# Exercise description:
Beginning with the first line below, please repeat the material exactly, ending with the line that includes "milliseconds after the".

# Data under study:
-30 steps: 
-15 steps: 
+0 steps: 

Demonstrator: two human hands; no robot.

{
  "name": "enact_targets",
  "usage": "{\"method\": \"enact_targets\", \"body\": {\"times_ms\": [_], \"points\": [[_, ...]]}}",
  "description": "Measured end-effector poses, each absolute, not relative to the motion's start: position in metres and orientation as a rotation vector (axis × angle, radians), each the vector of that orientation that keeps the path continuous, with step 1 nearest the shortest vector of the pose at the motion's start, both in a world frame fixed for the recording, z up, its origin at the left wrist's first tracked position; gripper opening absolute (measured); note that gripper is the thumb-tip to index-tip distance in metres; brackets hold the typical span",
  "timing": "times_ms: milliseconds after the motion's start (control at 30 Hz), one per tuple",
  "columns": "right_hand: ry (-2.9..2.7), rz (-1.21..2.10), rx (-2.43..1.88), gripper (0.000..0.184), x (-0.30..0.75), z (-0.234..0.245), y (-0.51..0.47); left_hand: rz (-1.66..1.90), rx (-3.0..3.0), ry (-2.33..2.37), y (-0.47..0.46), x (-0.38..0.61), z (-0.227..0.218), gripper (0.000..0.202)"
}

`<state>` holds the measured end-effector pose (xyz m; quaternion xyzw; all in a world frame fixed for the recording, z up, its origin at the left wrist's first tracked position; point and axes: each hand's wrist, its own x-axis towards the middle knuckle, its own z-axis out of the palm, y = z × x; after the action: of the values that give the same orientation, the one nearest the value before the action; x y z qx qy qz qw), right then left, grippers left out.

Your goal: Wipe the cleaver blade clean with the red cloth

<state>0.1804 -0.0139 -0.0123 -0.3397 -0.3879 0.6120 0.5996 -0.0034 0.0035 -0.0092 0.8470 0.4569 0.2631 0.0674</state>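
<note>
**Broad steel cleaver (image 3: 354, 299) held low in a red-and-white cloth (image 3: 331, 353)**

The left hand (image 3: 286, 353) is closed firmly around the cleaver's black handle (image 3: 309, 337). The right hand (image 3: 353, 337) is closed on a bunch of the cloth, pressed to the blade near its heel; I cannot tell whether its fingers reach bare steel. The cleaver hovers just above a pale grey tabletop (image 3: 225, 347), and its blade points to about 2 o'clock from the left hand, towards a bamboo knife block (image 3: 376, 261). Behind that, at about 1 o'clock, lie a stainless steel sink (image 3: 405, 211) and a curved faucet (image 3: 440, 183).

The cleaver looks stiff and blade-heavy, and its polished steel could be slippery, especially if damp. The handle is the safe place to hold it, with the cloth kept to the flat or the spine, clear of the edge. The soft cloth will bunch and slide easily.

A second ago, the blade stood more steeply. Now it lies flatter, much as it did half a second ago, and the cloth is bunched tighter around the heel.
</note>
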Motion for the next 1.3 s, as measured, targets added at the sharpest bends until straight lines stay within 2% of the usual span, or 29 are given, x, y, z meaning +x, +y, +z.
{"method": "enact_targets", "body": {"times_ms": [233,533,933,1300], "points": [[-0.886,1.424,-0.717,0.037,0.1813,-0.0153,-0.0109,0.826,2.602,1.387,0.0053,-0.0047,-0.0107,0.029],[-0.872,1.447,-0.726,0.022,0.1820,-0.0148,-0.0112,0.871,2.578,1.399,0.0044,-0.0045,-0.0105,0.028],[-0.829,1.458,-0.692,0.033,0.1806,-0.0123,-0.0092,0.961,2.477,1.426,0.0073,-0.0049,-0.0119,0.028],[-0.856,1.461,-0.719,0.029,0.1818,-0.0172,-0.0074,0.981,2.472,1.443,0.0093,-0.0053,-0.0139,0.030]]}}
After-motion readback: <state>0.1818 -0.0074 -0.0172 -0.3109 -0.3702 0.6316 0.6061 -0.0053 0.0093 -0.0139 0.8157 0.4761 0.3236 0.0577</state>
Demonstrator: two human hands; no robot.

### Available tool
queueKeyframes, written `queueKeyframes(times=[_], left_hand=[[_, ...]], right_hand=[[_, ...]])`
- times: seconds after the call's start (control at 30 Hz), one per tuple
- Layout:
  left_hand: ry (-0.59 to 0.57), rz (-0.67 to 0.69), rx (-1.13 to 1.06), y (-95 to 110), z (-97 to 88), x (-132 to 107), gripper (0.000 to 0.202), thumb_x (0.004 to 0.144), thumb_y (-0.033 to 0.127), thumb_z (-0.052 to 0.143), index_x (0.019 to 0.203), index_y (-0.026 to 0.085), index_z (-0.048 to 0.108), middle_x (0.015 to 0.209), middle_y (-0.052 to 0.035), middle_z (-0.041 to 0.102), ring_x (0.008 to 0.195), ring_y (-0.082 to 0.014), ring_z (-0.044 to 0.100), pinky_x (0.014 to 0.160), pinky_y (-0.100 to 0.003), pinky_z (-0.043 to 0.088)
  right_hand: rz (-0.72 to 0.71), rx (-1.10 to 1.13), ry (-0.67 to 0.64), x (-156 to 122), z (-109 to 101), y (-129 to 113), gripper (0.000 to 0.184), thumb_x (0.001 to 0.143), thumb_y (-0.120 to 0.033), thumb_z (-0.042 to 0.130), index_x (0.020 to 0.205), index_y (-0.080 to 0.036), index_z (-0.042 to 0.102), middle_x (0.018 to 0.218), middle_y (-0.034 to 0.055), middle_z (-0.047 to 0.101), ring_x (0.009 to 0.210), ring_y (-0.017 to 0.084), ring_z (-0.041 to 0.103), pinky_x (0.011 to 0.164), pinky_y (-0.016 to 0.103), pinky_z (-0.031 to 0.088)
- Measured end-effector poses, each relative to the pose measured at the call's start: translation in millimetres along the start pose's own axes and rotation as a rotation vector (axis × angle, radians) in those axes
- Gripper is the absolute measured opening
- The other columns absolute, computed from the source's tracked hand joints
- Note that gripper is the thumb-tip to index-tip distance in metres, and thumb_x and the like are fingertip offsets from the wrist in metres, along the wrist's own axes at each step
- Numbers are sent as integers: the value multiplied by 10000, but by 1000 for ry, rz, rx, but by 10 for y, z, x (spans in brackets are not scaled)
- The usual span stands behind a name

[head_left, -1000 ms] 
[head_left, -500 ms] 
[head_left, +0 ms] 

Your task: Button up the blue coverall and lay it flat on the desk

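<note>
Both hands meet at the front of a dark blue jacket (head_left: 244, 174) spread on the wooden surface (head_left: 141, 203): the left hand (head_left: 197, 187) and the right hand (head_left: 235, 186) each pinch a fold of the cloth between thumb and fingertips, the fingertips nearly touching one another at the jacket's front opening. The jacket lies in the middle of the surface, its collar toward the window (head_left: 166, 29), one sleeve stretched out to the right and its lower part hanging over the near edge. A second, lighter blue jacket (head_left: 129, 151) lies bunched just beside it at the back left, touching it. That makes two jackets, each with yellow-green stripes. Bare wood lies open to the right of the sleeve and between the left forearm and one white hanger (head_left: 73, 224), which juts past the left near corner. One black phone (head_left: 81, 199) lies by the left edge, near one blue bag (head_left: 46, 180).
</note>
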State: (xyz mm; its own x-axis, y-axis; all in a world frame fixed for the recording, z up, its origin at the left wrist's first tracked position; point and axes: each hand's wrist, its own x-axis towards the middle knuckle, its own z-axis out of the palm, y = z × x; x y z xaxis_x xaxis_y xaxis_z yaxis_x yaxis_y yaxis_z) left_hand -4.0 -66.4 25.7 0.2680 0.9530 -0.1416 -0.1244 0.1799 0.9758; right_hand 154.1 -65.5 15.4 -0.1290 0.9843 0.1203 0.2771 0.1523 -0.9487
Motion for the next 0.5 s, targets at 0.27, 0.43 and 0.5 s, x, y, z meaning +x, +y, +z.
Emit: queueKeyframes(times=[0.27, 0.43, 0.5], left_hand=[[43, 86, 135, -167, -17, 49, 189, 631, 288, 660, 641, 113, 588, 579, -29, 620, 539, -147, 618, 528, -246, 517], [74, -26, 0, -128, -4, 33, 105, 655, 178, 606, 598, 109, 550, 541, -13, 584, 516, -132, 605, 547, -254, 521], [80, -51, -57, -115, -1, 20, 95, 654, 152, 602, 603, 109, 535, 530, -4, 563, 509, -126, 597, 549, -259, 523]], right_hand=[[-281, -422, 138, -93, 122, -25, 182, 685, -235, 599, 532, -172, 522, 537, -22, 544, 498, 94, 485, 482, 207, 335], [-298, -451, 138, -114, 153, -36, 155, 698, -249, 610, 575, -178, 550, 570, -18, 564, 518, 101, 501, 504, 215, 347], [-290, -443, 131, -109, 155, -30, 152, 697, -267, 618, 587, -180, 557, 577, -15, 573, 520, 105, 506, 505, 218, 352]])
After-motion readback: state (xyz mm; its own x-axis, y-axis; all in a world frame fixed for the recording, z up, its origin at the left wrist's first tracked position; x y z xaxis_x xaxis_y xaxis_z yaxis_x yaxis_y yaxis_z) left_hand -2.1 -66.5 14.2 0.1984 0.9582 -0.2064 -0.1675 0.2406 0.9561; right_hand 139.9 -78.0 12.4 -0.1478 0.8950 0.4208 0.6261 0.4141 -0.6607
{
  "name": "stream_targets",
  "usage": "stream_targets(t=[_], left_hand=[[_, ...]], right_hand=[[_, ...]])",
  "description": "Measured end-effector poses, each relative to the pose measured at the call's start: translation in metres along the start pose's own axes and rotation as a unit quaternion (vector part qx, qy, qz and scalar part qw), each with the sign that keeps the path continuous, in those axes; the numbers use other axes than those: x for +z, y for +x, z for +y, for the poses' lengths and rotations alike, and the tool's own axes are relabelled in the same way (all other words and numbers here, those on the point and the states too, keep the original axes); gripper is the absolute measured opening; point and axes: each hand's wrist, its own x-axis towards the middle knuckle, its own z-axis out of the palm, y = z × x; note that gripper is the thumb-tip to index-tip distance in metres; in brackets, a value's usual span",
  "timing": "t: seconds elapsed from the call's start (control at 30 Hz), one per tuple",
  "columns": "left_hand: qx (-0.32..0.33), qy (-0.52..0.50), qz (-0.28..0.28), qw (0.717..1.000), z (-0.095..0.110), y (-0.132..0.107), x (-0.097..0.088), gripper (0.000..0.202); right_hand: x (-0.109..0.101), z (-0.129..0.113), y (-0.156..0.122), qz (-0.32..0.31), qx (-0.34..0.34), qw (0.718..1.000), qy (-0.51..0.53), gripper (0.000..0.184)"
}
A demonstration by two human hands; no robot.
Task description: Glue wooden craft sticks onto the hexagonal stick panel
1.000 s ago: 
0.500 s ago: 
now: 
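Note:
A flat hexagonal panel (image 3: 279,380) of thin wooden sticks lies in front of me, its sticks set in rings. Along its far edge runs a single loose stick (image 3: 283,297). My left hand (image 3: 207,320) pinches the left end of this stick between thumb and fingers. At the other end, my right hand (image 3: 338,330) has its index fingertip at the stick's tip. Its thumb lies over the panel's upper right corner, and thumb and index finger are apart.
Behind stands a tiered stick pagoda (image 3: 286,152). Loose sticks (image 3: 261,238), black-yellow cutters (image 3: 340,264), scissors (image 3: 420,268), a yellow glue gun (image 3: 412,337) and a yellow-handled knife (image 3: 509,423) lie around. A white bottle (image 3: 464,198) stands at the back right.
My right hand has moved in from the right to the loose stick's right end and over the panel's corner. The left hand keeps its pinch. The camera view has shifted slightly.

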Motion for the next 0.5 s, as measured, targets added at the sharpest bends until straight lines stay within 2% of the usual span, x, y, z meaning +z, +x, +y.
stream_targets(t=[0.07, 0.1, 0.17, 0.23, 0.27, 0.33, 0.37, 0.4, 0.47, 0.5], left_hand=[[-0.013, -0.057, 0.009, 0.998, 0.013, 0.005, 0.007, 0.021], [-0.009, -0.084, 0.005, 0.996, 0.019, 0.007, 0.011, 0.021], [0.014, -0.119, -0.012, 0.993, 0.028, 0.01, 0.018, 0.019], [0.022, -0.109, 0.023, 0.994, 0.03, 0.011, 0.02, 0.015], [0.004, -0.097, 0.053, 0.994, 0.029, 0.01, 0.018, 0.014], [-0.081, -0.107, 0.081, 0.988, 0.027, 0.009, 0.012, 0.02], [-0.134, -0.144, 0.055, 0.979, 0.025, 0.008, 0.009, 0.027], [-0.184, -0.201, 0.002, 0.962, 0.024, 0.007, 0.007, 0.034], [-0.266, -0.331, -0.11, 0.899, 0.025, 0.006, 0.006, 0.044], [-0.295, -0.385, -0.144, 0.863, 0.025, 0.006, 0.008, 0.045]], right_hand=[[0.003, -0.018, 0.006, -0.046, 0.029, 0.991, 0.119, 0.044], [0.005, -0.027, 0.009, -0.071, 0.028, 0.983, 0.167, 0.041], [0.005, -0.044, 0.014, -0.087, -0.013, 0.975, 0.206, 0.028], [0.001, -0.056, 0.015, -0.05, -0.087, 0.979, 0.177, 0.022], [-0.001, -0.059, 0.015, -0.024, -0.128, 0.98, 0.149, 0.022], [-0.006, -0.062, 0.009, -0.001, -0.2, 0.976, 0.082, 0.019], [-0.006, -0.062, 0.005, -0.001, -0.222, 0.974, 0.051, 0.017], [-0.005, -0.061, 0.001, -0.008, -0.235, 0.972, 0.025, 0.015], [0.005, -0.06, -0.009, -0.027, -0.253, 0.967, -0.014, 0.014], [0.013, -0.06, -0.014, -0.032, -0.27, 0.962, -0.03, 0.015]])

# Problem solution:
-30 steps: 
-15 steps: 
+0 steps: 

Demonstrator: two human hands; no robot.

{
  "name": "enact_targets",
  "usage": "{\"method\": \"enact_targets\", \"body\": {\"times_ms\": [_], \"points\": [[_, ...]]}}",
  "description": "Measured end-effector poses, each absolute, not relative to the motion's start: position in metres and orientation as a rotation vector (axis × angle, radians), each the vector of that orientation that keeps the path continuous, with step 1 nearest the shortest vector of the pose at the motion's start, both in a world frame fixed for the recording, z up, its origin at the left wrist's first tracked position; gripper opening absolute (measured); note that gripper is the thumb-tip to index-tip distance in metres; brackets hold the typical span",
  "timing": "times_ms: milliseconds after the motion's start (control at 30 Hz), one per tuple",

Work on this exercise is done.